With spelling and spacing unchanged, write out each line of the material.

..........

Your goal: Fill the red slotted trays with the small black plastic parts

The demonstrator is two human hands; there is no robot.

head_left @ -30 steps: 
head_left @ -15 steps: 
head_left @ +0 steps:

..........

• [Written solution]:
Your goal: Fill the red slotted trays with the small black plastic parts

The demonstrator is two human hands; there is no robot.

head_left @ -30 steps: 
head_left @ -15 steps: 
head_left @ +0 steps:

The exercise is now complete.